*Work order*.
Using the material below, tally each line with the string "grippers" and report only the total.

*** Opening of Exercise data ***

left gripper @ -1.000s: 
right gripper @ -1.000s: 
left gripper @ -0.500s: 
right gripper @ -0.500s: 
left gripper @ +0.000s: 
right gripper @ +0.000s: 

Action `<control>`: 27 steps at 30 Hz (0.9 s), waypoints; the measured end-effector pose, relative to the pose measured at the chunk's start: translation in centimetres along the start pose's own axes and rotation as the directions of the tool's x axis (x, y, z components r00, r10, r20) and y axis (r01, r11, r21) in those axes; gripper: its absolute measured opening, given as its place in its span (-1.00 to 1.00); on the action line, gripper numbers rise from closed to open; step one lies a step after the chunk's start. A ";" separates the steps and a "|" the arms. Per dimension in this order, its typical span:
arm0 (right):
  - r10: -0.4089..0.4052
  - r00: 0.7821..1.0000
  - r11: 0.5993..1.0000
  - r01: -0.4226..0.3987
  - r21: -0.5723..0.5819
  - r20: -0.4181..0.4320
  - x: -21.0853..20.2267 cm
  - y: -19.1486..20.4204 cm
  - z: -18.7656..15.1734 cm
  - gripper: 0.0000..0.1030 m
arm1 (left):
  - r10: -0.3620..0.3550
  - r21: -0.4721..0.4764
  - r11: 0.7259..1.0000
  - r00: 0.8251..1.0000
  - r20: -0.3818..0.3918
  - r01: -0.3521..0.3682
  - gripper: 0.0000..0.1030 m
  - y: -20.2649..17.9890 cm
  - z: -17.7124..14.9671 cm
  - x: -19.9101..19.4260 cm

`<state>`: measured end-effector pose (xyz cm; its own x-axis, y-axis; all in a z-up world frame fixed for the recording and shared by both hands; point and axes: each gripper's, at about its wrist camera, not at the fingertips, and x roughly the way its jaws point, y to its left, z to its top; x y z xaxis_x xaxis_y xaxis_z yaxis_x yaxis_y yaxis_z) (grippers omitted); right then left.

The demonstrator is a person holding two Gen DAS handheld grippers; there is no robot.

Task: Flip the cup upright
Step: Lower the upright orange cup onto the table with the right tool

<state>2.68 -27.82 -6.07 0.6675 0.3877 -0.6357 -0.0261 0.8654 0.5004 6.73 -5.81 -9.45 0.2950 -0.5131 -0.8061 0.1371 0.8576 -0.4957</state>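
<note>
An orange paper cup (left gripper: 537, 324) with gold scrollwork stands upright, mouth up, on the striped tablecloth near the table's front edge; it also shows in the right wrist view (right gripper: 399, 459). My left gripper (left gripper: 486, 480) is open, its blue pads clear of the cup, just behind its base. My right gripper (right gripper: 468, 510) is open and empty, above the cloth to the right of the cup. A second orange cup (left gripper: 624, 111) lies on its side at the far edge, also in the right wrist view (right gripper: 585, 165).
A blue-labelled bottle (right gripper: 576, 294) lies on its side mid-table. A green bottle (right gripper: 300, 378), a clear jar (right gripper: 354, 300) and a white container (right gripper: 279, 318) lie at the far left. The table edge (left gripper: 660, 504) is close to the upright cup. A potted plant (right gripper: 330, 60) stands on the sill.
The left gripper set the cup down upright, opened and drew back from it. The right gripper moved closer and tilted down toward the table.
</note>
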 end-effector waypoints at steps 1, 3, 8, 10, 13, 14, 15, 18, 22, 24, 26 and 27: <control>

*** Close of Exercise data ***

*Output for this task*.
2